#### [What the task requires]
Every record has to be written out exactly, with no line missing.

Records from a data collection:
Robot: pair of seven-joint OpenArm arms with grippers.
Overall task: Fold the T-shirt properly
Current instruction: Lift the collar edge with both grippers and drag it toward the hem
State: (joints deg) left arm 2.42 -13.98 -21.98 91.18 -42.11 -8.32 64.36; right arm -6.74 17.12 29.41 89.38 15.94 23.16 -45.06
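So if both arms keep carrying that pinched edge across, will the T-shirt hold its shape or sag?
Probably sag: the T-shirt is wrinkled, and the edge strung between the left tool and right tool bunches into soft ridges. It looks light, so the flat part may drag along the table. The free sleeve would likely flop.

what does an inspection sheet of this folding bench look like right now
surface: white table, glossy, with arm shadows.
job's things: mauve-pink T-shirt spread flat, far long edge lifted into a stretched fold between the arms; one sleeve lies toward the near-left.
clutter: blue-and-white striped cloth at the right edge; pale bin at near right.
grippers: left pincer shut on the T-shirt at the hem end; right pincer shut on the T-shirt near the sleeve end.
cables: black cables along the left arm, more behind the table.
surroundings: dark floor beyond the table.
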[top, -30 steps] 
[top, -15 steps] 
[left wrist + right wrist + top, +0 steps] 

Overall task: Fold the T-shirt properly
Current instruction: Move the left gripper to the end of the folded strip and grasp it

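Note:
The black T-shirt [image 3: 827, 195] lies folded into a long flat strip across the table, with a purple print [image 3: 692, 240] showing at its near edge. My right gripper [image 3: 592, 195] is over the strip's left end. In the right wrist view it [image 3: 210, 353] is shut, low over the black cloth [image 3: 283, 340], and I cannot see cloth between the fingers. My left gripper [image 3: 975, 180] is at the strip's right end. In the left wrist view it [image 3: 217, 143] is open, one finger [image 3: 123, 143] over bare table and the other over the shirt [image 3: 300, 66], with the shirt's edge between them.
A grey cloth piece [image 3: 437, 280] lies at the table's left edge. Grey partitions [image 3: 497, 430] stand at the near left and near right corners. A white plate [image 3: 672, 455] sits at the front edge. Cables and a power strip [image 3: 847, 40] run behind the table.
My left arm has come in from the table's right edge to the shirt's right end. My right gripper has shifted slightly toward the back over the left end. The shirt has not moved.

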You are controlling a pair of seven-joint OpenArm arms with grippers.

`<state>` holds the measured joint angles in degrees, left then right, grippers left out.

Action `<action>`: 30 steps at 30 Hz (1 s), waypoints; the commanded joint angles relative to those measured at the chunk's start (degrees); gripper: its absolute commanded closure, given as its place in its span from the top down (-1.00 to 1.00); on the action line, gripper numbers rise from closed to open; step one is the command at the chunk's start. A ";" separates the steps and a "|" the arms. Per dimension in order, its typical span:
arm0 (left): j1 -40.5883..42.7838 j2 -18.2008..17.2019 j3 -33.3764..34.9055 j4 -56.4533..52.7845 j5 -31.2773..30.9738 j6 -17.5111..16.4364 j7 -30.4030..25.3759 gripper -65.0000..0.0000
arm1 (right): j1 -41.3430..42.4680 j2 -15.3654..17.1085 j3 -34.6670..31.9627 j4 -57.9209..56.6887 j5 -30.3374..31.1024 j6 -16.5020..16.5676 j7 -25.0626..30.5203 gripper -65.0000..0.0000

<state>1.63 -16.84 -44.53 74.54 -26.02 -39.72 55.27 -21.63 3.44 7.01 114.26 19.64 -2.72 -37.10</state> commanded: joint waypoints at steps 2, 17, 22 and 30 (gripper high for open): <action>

#### [Answer for this exercise]
Robot: pair of seven-joint OpenArm arms with grippers.
Overall task: Fold the T-shirt properly
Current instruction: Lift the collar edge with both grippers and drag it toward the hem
State: (joints deg) left arm 2.42 -13.98 -21.98 91.18 -42.11 -8.32 64.36; right arm -6.74 17.12 29.41 89.38 15.94 23.16 -45.06
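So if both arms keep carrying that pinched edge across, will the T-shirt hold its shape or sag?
Probably sag: the T-shirt is wrinkled, and the edge strung between the left tool and right tool bunches into soft ridges. It looks light, so the flat part may drag along the table. The free sleeve would likely flop.

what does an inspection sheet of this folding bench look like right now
surface: white table, glossy, with arm shadows.
job's things: mauve-pink T-shirt spread flat, far long edge lifted into a stretched fold between the arms; one sleeve lies toward the near-left.
clutter: blue-and-white striped cloth at the right edge; pale bin at near right.
grippers: left pincer shut on the T-shirt at the hem end; right pincer shut on the T-shirt near the sleeve end.
cables: black cables along the left arm, more behind the table.
surroundings: dark floor beyond the table.
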[top, -30 steps] 
[top, -15 steps] 
[left wrist + right wrist + top, +0 steps] 

Overall task: Fold the T-shirt properly
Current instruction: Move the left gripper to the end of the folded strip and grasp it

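Note:
The black T-shirt [image 3: 827, 195] lies folded into a long flat strip across the table, with a purple print [image 3: 692, 240] showing at its near edge. My right gripper [image 3: 592, 195] is over the strip's left end. In the right wrist view it [image 3: 210, 353] is shut, low over the black cloth [image 3: 283, 340], and I cannot see cloth between the fingers. My left gripper [image 3: 975, 180] is at the strip's right end. In the left wrist view it [image 3: 217, 143] is open, one finger [image 3: 123, 143] over bare table and the other over the shirt [image 3: 300, 66], with the shirt's edge between them.
A grey cloth piece [image 3: 437, 280] lies at the table's left edge. Grey partitions [image 3: 497, 430] stand at the near left and near right corners. A white plate [image 3: 672, 455] sits at the front edge. Cables and a power strip [image 3: 847, 40] run behind the table.
My left arm has come in from the table's right edge to the shirt's right end. My right gripper has shifted slightly toward the back over the left end. The shirt has not moved.
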
You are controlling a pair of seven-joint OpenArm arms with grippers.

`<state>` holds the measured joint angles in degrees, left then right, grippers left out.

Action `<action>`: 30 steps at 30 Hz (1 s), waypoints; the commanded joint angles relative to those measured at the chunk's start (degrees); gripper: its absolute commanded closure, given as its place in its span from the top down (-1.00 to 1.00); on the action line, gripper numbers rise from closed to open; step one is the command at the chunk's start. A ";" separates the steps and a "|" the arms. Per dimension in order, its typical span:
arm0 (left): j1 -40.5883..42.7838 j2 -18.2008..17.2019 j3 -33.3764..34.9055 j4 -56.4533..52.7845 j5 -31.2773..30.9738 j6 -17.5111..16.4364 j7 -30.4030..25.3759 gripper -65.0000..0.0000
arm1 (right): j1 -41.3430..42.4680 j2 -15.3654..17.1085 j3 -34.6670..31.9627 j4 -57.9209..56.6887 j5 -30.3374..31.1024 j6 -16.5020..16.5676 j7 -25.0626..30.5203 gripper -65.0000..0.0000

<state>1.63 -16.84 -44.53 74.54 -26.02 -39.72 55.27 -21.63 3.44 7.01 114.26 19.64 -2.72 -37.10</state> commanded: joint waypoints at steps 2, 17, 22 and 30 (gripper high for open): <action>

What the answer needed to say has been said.